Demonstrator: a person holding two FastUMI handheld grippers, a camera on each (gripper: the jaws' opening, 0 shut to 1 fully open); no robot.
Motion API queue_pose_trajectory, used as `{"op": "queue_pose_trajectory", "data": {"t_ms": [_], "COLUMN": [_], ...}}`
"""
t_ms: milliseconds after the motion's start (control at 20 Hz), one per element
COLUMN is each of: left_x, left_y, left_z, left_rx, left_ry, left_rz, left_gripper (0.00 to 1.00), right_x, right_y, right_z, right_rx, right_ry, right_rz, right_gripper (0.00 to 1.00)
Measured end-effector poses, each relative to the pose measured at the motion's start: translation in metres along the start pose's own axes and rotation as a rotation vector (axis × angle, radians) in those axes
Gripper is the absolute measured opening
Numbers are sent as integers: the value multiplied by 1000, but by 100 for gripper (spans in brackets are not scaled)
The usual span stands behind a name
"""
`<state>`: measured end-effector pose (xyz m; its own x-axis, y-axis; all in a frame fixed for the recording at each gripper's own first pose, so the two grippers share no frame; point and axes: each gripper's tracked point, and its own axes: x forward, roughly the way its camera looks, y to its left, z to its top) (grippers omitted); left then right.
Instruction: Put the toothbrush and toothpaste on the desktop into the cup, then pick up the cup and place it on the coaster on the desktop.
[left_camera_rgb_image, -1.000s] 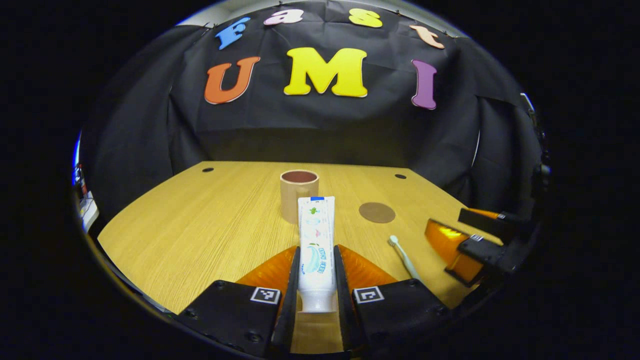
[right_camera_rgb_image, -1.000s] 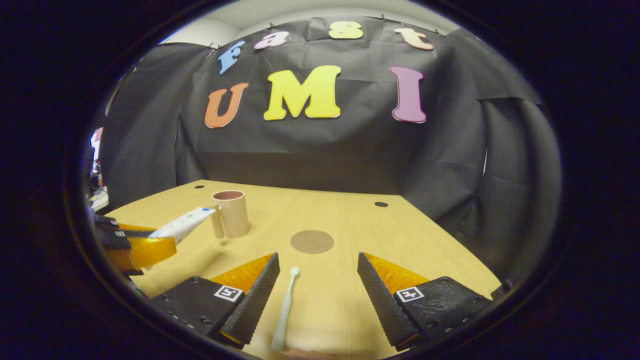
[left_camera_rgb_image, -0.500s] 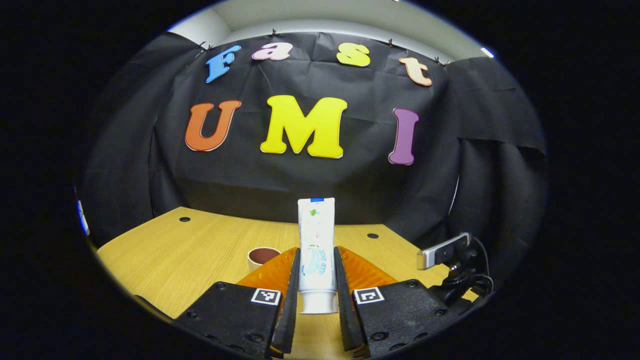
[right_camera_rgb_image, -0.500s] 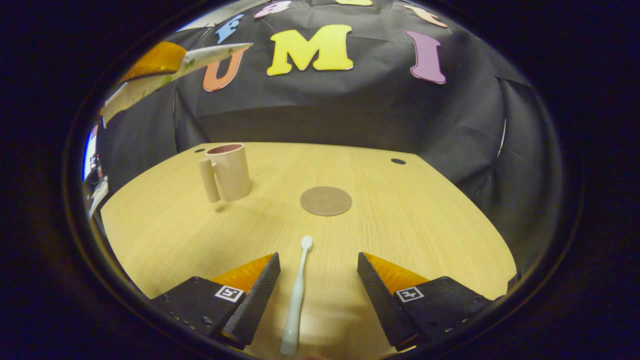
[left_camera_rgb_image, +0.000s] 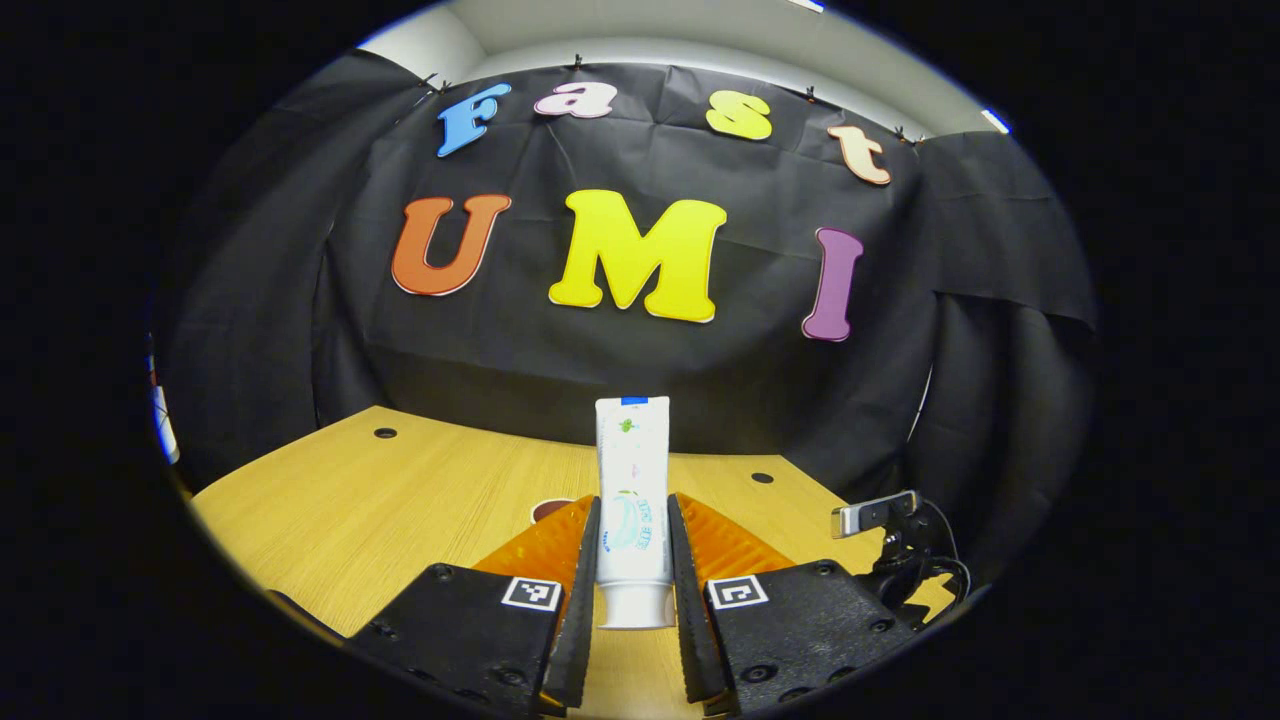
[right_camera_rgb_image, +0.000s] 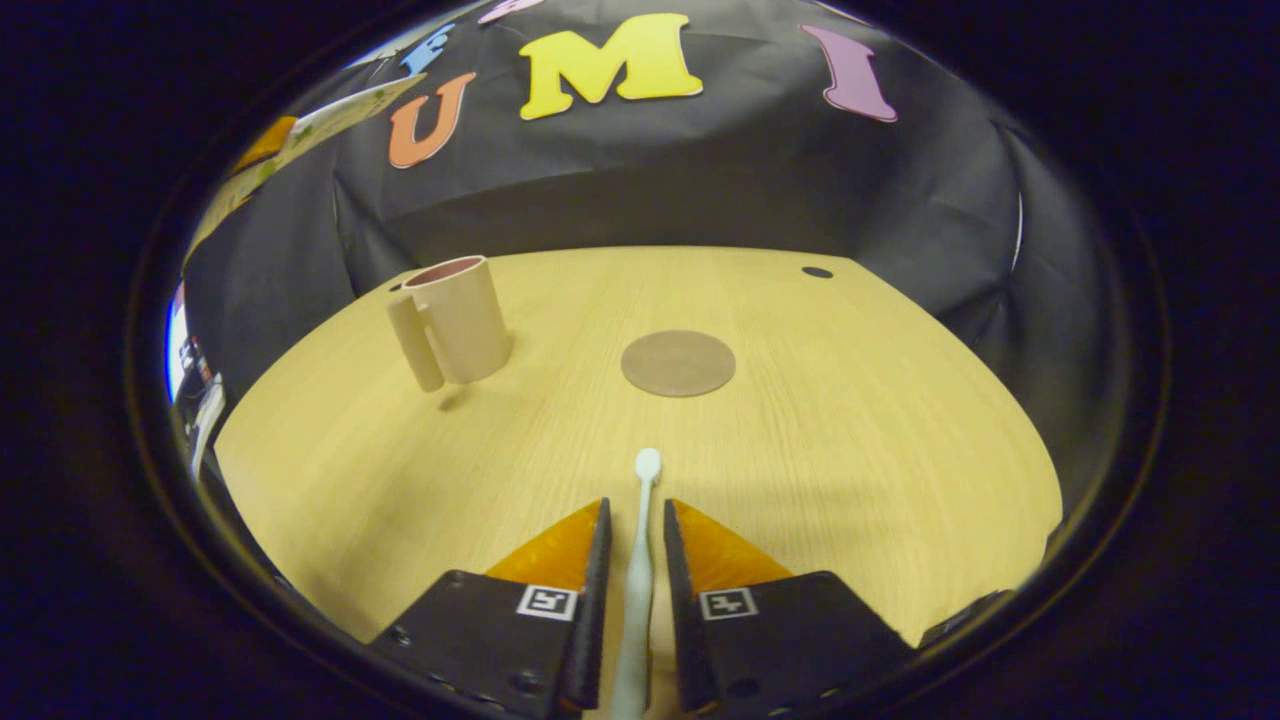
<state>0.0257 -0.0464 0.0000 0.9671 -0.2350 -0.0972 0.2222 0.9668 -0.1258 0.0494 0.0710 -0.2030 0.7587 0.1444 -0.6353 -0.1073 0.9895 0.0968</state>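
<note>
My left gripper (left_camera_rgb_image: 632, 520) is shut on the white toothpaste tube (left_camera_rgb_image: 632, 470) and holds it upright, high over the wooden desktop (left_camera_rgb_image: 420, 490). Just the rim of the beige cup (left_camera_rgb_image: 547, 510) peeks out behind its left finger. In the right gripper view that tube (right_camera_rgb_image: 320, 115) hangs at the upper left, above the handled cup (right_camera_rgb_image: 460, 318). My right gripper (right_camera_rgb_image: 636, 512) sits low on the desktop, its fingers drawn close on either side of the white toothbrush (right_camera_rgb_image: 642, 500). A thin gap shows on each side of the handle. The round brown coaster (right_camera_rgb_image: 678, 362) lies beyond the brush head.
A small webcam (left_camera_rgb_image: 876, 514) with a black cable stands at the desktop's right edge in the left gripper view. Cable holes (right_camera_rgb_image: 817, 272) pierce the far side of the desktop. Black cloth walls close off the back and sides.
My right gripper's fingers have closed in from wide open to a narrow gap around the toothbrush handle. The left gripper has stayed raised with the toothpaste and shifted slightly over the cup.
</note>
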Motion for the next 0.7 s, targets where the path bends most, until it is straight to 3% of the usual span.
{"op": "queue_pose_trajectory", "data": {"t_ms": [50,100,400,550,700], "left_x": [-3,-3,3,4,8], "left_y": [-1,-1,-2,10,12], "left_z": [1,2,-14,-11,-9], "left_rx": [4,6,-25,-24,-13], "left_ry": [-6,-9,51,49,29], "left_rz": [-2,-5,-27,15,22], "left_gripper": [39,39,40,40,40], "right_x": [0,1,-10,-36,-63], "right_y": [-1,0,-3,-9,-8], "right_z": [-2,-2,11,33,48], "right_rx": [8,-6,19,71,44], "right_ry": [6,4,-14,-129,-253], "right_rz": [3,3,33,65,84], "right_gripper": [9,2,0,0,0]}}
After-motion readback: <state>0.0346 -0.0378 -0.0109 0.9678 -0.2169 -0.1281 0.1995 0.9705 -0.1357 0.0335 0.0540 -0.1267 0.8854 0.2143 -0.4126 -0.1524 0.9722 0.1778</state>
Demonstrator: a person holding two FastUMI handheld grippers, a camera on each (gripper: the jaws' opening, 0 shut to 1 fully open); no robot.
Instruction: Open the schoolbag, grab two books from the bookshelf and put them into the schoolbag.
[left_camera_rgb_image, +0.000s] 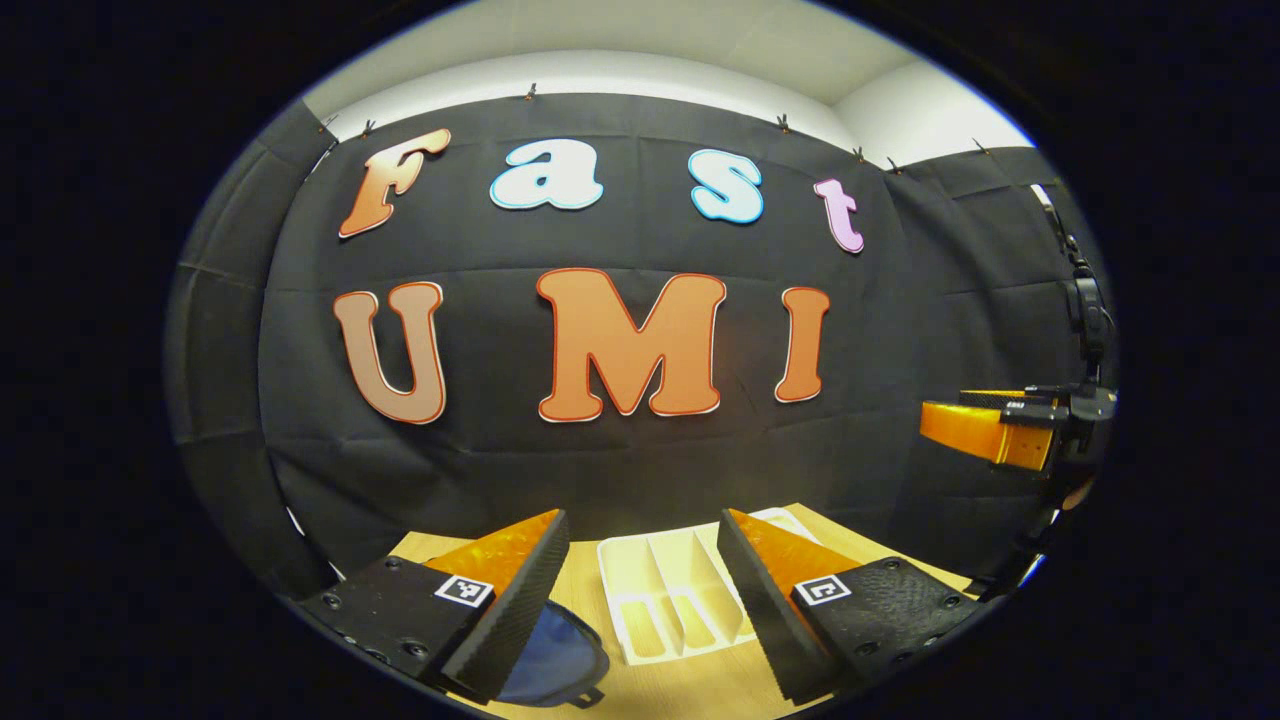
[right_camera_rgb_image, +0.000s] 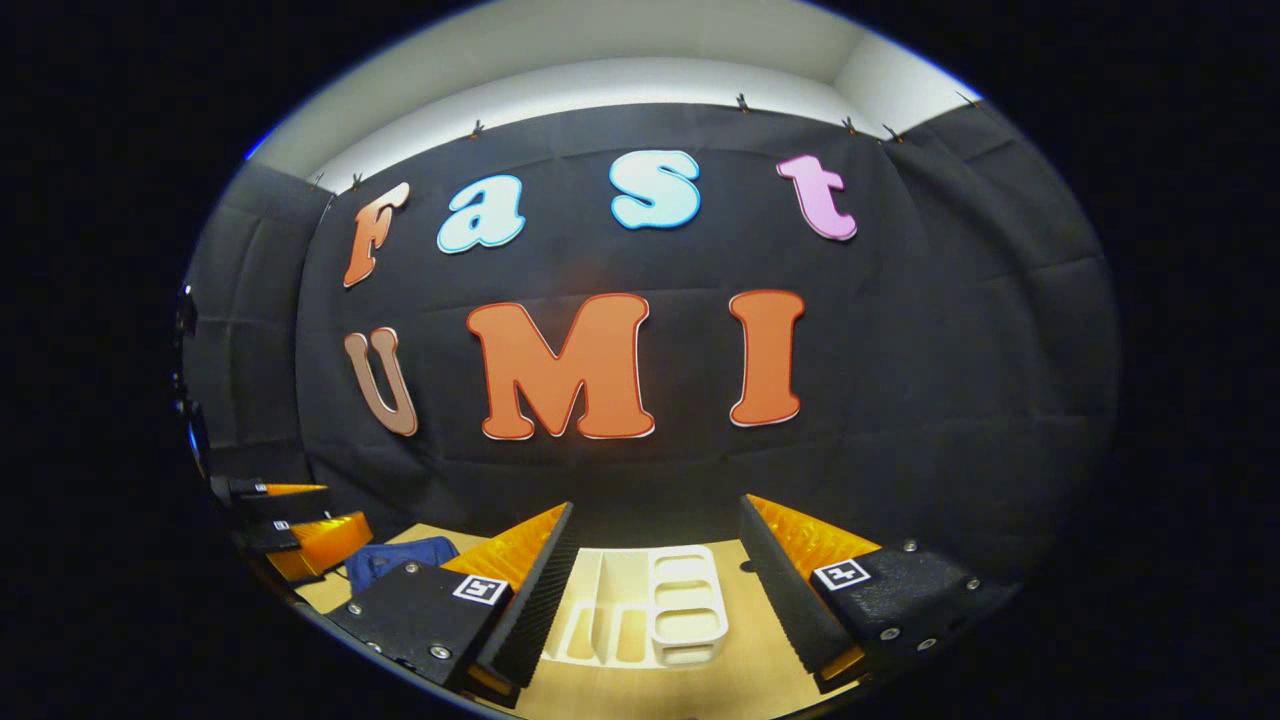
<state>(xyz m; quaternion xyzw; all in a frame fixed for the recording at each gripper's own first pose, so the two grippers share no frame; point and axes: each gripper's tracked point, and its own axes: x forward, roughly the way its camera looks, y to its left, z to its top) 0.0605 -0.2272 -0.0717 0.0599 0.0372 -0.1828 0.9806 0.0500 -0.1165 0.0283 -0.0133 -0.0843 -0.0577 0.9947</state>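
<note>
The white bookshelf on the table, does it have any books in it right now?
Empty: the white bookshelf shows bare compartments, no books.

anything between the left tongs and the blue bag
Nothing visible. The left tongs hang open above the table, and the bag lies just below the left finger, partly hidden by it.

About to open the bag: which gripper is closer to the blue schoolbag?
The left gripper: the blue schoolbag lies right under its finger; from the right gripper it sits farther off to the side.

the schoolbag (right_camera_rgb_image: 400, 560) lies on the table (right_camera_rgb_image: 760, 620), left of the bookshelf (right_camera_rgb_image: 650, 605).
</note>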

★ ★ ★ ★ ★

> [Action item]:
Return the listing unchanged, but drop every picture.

> [Solution to the exercise]:
Demonstrator: a person holding two FastUMI handheld grippers, a camera on each (gripper: the jaws' opening, 0 shut to 1 fully open); no robot.
Motion API queue_pose_trajectory, used as `{"op": "queue_pose_trajectory", "data": {"t_ms": [_], "COLUMN": [_], ...}}`
"""
t_ms: milliseconds after the motion's start (control at 20 Hz), one per element
COLUMN is each of: left_x, left_y, left_z, left_rx, left_ry, left_rz, left_gripper (0.00 to 1.00), right_x, right_y, right_z, right_rx, right_ry, right_rz, right_gripper (0.00 to 1.00)
Measured end-effector poses, each relative to the pose measured at the motion's start: translation in metres along the start pose's own axes and rotation as a rotation vector (axis × angle, radians) in those axes
Gripper is the absolute measured opening
Numbers are sent as integers: the value multiplied by 1000, but by 100 for gripper (spans in brackets are not scaled)
The usual span stands behind a name
"""
`<state>`: measured end-effector pose (xyz m; its own x-axis, y-axis; all in a frame fixed for the recording at each gripper's own first pose, so the two grippers share no frame; point and axes: each gripper's tracked point, and its own axes: x forward, roughly the way its camera looks, y to its left, z to its top) (grippers omitted); left then right.
Instruction: Put the toothbrush and toothpaste on the desktop into the cup, then pick up the cup and place it on the coaster on the desktop.
[left_camera_rgb_image, -1.000s] 
[right_camera_rgb_image, -1.000s] 
[left_camera_rgb_image, -0.500s] 
[right_camera_rgb_image, -0.500s] 
[left_camera_rgb_image, +0.000s] 
[right_camera_rgb_image, +0.000s] 
<state>0.0257 -0.0464 0.0000 0.9671 -0.2350 -0.0972 0.2222 0.9668 -0.1258 0.0494 0.0710 -0.2030 0.7587 0.1444 -0.6353 -0.1073 0.9895 0.0968</state>
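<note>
My left gripper (left_camera_rgb_image: 632, 520) is shut on the white toothpaste tube (left_camera_rgb_image: 632, 470) and holds it upright, high over the wooden desktop (left_camera_rgb_image: 420, 490). Just the rim of the beige cup (left_camera_rgb_image: 547, 510) peeks out behind its left finger. In the right gripper view that tube (right_camera_rgb_image: 320, 115) hangs at the upper left, above the handled cup (right_camera_rgb_image: 460, 318). My right gripper (right_camera_rgb_image: 636, 512) sits low on the desktop, its fingers drawn close on either side of the white toothbrush (right_camera_rgb_image: 642, 500). A thin gap shows on each side of the handle. The round brown coaster (right_camera_rgb_image: 678, 362) lies beyond the brush head.
A small webcam (left_camera_rgb_image: 876, 514) with a black cable stands at the desktop's right edge in the left gripper view. Cable holes (right_camera_rgb_image: 817, 272) pierce the far side of the desktop. Black cloth walls close off the back and sides.
My right gripper's fingers have closed in from wide open to a narrow gap around the toothbrush handle. The left gripper has stayed raised with the toothpaste and shifted slightly over the cup.
</note>
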Motion for the next 0.7 s, targets where the path bends most, until it is straight to 3% of the usual span.
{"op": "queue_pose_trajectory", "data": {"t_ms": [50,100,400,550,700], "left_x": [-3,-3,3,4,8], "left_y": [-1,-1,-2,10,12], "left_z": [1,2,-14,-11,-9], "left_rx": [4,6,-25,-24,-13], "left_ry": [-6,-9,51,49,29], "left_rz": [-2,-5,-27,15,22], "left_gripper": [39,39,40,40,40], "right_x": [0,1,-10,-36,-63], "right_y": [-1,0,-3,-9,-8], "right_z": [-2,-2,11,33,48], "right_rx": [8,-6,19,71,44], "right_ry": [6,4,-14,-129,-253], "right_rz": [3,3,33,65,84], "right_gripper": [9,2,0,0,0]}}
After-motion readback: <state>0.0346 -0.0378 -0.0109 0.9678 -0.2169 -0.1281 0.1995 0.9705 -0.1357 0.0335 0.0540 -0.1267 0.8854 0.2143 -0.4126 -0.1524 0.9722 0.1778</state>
Demonstrator: a person holding two FastUMI handheld grippers, a camera on each (gripper: the jaws' opening, 0 shut to 1 fully open); no robot.
Instruction: Open the schoolbag, grab two books from the bookshelf and put them into the schoolbag.
[left_camera_rgb_image, +0.000s] 
[right_camera_rgb_image, +0.000s] 
<state>(xyz m; quaternion xyzw; all in a frame fixed for the recording at each gripper's own first pose, so the two grippers share no frame; point and axes: each gripper's tracked point, and its own axes: x forward, roughly the way its camera looks, y to its left, z to its top) 0.0605 -0.2272 -0.0717 0.0599 0.0372 -0.1828 0.9806 0.0500 -0.1165 0.0283 -0.0133 -0.0843 -0.0577 0.9947</state>
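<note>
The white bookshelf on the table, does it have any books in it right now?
Empty: the white bookshelf shows bare compartments, no books.

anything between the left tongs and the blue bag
Nothing visible. The left tongs hang open above the table, and the bag lies just below the left finger, partly hidden by it.

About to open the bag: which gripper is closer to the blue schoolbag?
The left gripper: the blue schoolbag lies right under its finger; from the right gripper it sits farther off to the side.

the schoolbag (right_camera_rgb_image: 400, 560) lies on the table (right_camera_rgb_image: 760, 620), left of the bookshelf (right_camera_rgb_image: 650, 605).
</note>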

The exercise requires no additional output.